## Records supplied
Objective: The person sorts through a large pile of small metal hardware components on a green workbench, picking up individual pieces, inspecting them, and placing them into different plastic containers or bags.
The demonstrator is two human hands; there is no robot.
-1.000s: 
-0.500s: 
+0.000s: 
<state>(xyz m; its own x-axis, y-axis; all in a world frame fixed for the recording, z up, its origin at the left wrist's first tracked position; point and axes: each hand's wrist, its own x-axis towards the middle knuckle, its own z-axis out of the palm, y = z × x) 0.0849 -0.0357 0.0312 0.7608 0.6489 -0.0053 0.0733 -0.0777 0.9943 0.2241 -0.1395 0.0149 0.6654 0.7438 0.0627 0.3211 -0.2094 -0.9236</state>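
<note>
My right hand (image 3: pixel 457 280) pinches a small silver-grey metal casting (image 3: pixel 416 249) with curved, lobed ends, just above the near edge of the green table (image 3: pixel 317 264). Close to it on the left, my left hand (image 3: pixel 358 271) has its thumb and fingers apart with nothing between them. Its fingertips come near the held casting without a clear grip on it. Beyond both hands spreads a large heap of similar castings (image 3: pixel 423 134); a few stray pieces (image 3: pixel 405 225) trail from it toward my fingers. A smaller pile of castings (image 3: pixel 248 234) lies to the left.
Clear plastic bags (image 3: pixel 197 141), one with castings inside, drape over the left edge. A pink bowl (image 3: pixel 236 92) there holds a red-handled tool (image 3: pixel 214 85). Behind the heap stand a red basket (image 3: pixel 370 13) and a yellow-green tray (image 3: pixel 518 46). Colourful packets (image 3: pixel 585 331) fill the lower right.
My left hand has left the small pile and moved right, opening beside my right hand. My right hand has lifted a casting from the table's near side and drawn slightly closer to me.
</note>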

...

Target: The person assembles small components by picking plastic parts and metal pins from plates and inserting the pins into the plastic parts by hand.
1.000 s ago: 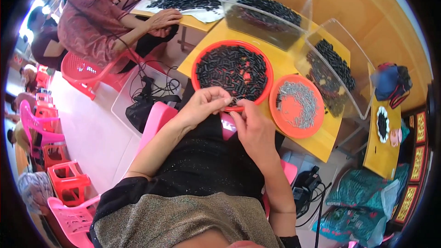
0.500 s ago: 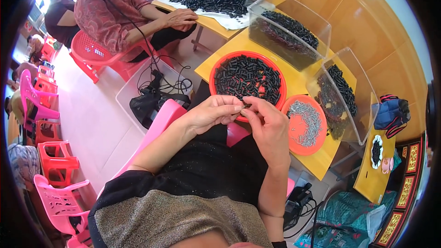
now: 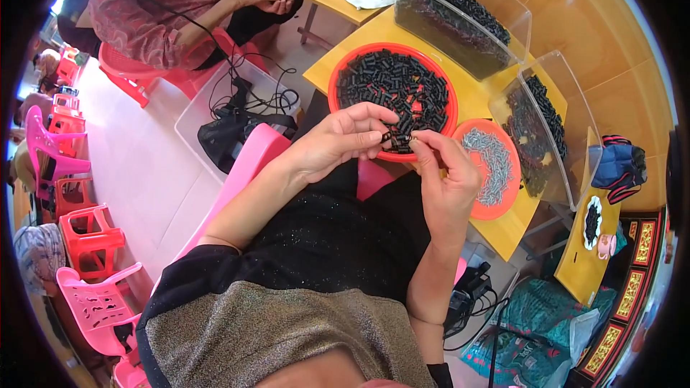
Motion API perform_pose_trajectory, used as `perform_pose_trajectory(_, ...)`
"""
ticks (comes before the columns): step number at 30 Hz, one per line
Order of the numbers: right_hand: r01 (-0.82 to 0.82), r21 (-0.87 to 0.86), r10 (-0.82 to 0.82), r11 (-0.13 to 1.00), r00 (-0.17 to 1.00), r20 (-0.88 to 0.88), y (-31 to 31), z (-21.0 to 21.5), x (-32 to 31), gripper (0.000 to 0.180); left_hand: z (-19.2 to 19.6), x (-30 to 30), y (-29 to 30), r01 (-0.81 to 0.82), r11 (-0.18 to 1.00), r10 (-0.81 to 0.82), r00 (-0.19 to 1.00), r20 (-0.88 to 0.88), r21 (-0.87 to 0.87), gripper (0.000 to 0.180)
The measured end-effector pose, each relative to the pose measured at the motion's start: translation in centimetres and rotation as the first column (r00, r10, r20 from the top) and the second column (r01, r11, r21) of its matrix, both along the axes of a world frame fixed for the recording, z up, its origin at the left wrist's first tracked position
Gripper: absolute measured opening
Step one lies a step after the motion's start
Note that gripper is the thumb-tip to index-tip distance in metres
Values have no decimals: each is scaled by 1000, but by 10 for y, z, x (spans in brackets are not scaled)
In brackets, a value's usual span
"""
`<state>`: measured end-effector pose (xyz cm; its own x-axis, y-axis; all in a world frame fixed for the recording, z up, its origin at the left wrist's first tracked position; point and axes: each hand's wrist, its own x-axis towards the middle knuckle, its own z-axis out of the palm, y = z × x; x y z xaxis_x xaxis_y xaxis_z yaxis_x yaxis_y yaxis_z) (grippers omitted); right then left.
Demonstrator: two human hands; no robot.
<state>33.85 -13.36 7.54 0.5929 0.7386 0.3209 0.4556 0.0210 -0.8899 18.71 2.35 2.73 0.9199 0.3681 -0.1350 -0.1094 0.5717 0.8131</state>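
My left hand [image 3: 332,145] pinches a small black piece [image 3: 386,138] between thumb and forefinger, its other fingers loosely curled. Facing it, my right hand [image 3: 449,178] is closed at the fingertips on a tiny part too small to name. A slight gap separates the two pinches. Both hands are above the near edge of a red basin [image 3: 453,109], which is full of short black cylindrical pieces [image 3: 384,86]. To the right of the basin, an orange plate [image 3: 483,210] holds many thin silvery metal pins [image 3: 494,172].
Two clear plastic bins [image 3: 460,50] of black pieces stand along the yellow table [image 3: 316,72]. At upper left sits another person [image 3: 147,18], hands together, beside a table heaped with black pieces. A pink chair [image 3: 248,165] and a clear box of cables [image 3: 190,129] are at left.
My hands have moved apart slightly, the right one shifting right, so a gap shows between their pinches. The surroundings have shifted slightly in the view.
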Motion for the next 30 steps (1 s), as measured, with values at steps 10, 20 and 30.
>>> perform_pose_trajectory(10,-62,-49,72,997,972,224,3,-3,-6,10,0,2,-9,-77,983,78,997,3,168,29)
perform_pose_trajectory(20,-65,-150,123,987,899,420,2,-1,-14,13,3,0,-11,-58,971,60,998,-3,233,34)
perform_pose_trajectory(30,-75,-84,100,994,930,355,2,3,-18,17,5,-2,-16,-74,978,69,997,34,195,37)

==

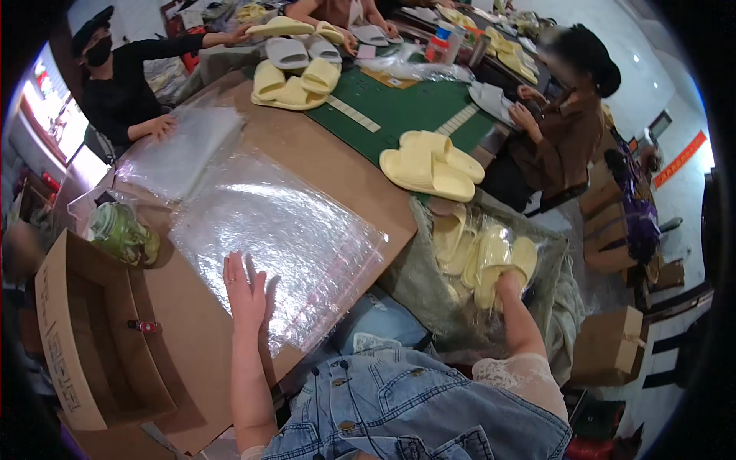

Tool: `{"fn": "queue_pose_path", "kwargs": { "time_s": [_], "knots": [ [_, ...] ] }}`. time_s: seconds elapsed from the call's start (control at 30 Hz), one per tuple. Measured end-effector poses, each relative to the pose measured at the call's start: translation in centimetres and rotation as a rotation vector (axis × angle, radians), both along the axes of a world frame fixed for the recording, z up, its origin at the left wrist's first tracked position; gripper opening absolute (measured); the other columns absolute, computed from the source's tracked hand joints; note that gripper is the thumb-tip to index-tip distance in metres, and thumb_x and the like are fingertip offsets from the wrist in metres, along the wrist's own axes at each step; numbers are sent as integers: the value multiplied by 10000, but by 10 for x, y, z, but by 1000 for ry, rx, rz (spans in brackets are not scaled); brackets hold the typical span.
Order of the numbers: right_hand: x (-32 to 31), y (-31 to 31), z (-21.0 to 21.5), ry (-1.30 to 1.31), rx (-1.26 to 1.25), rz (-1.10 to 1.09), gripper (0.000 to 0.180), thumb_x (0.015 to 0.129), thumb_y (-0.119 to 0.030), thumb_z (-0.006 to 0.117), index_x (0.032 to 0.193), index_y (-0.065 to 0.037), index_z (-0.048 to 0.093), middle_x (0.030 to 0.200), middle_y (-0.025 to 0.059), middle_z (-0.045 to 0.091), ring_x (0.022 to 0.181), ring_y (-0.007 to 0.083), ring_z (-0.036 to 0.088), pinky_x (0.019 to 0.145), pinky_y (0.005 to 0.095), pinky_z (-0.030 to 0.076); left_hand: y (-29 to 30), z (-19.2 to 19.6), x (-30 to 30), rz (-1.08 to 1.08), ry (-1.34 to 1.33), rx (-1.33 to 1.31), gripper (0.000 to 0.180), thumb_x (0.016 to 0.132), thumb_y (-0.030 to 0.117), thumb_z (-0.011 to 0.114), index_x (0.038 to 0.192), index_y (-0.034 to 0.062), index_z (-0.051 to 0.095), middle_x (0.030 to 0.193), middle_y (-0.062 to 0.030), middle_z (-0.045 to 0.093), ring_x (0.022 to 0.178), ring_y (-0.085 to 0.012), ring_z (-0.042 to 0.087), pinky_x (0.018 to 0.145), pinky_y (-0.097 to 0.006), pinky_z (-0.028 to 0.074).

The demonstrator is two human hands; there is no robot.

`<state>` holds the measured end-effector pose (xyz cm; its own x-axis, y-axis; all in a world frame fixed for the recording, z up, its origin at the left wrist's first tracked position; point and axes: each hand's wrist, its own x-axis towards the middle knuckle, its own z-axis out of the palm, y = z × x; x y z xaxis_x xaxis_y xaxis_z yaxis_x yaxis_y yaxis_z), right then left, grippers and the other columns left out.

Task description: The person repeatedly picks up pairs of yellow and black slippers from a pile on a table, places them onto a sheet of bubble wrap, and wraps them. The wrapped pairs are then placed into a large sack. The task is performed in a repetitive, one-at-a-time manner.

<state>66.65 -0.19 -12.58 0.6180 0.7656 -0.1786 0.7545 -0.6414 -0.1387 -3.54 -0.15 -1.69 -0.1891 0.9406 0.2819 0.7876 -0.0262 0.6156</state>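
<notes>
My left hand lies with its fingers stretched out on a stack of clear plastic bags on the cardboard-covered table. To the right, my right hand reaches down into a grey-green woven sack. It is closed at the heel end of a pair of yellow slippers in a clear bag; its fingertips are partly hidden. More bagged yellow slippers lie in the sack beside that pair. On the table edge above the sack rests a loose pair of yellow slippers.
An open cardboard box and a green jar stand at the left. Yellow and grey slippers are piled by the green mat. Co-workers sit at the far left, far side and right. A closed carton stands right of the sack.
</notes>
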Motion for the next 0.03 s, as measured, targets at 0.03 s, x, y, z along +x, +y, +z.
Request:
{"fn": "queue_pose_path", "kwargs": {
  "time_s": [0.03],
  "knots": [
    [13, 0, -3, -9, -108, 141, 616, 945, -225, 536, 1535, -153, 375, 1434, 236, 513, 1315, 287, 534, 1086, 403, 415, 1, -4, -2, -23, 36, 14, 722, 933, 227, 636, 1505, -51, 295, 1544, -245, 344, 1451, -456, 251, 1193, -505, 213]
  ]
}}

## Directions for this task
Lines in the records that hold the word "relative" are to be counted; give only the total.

## Response to this exercise
2